Problem description:
Repeat nothing but the lines below running from the one containing "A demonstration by" to the one containing "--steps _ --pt". Keep both end lines.

[Records from a dataset]
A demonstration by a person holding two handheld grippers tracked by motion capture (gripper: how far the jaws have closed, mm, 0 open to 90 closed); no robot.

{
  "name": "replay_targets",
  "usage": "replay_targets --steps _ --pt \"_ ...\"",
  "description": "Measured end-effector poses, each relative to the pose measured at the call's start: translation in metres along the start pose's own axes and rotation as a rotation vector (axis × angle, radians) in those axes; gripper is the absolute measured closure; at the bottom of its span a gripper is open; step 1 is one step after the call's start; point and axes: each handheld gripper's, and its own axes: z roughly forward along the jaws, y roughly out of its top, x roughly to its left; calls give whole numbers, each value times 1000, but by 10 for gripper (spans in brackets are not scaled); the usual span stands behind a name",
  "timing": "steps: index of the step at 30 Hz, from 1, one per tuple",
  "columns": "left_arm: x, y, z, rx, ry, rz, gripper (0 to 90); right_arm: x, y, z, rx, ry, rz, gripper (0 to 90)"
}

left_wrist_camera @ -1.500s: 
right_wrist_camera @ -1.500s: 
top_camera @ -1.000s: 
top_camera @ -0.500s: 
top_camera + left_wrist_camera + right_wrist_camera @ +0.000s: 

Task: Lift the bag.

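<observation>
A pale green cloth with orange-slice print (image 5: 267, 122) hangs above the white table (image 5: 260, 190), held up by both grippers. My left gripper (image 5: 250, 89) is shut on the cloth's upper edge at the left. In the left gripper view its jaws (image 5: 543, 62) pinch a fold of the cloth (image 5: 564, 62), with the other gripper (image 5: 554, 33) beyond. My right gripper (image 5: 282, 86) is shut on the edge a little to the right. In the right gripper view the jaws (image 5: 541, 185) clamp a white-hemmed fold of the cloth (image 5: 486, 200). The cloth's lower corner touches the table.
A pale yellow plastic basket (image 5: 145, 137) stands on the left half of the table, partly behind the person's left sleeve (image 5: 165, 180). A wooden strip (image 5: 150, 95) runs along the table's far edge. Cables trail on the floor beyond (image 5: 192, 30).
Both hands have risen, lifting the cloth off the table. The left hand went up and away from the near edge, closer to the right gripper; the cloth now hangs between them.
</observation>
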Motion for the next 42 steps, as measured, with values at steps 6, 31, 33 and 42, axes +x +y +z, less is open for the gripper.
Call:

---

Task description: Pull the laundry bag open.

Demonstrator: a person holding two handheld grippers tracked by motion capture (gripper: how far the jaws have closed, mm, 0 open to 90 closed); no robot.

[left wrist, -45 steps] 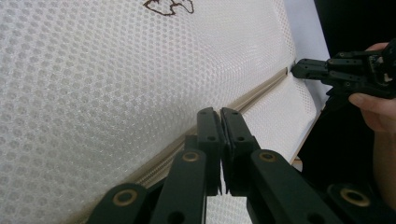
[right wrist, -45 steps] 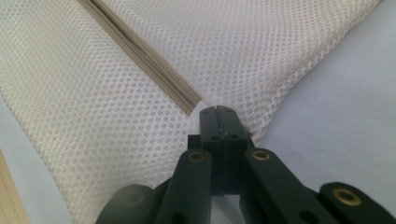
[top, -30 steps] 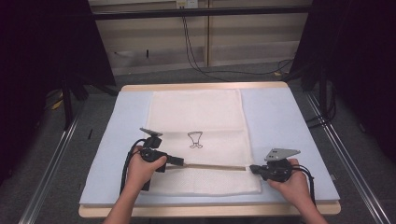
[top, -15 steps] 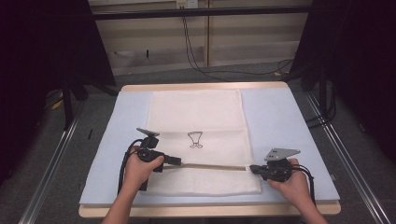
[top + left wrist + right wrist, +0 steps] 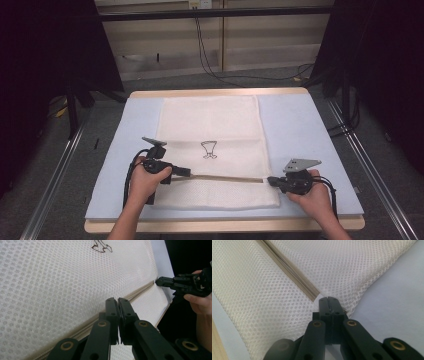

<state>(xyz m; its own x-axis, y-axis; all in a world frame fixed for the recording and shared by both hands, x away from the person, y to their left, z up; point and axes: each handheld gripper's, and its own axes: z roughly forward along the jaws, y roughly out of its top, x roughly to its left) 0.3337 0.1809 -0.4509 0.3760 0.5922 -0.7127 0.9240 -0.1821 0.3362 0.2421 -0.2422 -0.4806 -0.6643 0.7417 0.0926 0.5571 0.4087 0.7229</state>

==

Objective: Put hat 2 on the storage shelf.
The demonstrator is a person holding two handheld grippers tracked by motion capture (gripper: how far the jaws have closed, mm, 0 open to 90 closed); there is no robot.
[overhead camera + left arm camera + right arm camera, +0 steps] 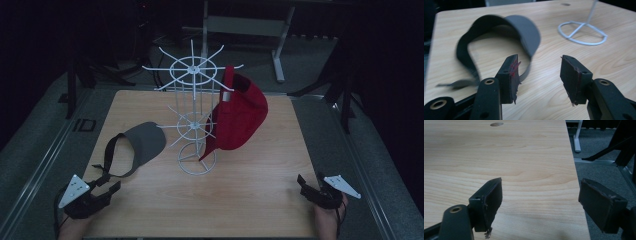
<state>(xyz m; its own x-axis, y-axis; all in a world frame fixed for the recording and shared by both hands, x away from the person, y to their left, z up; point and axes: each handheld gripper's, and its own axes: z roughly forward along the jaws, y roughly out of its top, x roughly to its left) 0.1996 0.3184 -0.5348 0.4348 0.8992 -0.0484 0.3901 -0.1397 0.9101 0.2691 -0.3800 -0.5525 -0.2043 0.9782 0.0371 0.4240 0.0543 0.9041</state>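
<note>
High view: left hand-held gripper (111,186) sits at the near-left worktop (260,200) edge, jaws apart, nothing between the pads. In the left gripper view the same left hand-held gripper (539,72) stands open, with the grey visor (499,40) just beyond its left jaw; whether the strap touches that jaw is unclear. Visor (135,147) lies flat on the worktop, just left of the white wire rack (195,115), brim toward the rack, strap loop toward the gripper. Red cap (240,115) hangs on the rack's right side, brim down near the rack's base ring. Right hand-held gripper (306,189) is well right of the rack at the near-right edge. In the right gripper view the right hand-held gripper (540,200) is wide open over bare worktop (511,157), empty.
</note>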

Result of the exercise:
A demonstration by a person holding two handheld grippers tracked by motion capture (gripper: how far the jaws have closed, mm, 0 open to 90 closed); no robot.

{
  "name": "replay_targets",
  "usage": "replay_targets --steps _ --pt \"_ ...\"",

No other output was requested.